ACTION ITEM: Everything in the entries except the pictures must be repeated exactly.

GIVEN INFORMATION:
━━━━━━━━━━━━━━━━
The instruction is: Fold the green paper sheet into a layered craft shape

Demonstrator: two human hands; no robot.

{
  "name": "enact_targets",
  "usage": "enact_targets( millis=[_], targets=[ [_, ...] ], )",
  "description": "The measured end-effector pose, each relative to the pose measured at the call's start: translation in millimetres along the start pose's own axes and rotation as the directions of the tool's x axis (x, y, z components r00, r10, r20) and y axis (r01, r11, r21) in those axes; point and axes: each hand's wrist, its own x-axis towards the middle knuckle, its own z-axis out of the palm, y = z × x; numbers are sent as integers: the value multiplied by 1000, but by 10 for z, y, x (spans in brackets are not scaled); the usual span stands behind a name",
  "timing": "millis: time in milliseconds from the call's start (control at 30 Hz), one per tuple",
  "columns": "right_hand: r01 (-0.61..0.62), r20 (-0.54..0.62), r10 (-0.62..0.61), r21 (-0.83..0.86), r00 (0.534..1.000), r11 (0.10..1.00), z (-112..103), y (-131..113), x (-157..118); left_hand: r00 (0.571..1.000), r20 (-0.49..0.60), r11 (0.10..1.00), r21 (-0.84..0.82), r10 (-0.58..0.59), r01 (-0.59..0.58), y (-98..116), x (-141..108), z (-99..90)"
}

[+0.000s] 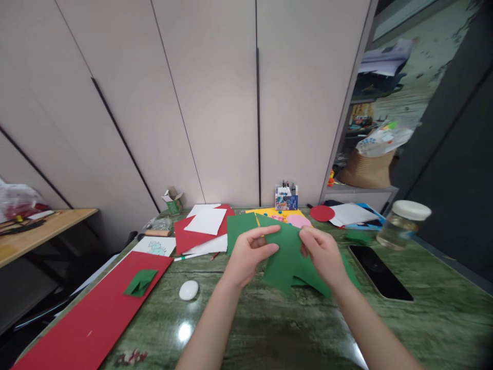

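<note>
A piece of green paper (284, 264) hangs upright above the table, slightly blurred at its lower end. My right hand (320, 251) pinches its upper right corner between thumb and fingers. At the paper's left side is my left hand (248, 254), with thumb and index finger stretched out and apart, their tips over the paper. Whether those tips press on it I cannot tell. More green sheets (314, 280) lie beneath and behind the hands, partly covered by them. To the left, a small folded green paper (140, 283) rests on a long red sheet (92, 313).
A white oval object (188, 290) lies left of my forearms. Red card (181, 234) and white paper (206, 221) lie at the back. On the right are a phone (379, 272) and a lidded jar (402, 226). A pen box (286, 198) stands against the cabinet.
</note>
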Motion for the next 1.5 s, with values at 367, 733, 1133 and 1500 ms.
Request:
enact_targets(
  millis=[367, 733, 1133, 1500],
  targets=[
    [5, 242, -7, 7, 970, 1000, 20, -64, -15, 1000, -14, 998, -61, -21, 20, 48, 18, -35],
    [-42, 262, 29, 43, 965, 998, 27, -36, -11, 999, -27, 995, -98, -21, 18, 40, 28, -28],
    [-71, 307, 64, 12, 950, 997, 72, -19, -34, 999, -47, 996, -84, 25, -28, 18, 59, -55],
    [-20, 372, 59, -108, 926, 994, 41, -61, -20, 986, -132, 992, -70, 99, -109, 1, 69, -21]
  ],
)
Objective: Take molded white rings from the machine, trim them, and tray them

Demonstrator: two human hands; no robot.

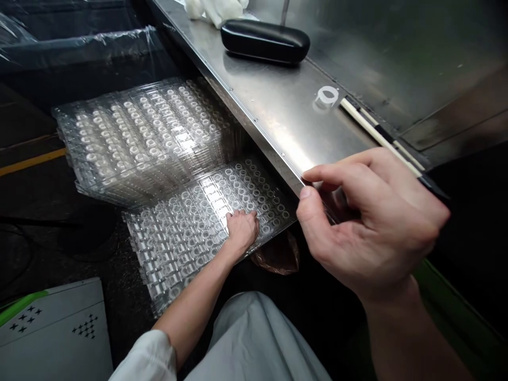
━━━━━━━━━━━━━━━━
EXERCISE ANSWER:
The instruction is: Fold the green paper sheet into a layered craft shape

Demonstrator: two human hands; no robot.

{
  "name": "enact_targets",
  "usage": "enact_targets( millis=[_], targets=[ [_, ...] ], )",
  "description": "The measured end-effector pose, each relative to the pose measured at the call's start: translation in millimetres along the start pose's own axes and rotation as the directions of the tool's x axis (x, y, z components r00, r10, r20) and y axis (r01, r11, r21) in those axes; point and axes: each hand's wrist, its own x-axis towards the middle knuckle, its own z-axis out of the palm, y = z × x; numbers are sent as integers: the value multiplied by 1000, but by 10 for z, y, x (spans in brackets are not scaled); the usual span stands behind a name",
  "timing": "millis: time in milliseconds from the call's start (control at 30 Hz), one per tuple",
  "columns": "right_hand: r01 (-0.61..0.62), r20 (-0.54..0.62), r10 (-0.62..0.61), r21 (-0.83..0.86), r00 (0.534..1.000), r11 (0.10..1.00), z (-112..103), y (-131..113), x (-157..118); left_hand: r00 (0.571..1.000), r20 (-0.49..0.60), r11 (0.10..1.00), r21 (-0.84..0.82), r10 (-0.58..0.59), r01 (-0.59..0.58), y (-98..116), x (-141..108), z (-99..90)"
}

[+0.000s] 

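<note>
A piece of green paper (284, 264) hangs upright above the table, slightly blurred at its lower end. My right hand (320, 251) pinches its upper right corner between thumb and fingers. At the paper's left side is my left hand (248, 254), with thumb and index finger stretched out and apart, their tips over the paper. Whether those tips press on it I cannot tell. More green sheets (314, 280) lie beneath and behind the hands, partly covered by them. To the left, a small folded green paper (140, 283) rests on a long red sheet (92, 313).
A white oval object (188, 290) lies left of my forearms. Red card (181, 234) and white paper (206, 221) lie at the back. On the right are a phone (379, 272) and a lidded jar (402, 226). A pen box (286, 198) stands against the cabinet.
</note>
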Motion for the next 1.5 s, with values at 367, 733, 1133 and 1500 ms.
Request:
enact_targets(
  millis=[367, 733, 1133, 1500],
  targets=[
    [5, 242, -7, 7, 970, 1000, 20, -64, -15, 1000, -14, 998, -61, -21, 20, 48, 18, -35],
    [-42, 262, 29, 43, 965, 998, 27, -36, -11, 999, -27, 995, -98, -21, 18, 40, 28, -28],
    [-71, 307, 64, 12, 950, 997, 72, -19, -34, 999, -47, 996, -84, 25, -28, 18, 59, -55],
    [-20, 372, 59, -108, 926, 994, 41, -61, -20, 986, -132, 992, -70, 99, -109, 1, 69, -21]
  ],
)
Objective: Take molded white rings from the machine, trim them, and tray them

Demonstrator: two human hands; no robot.

The work on this exercise is finished.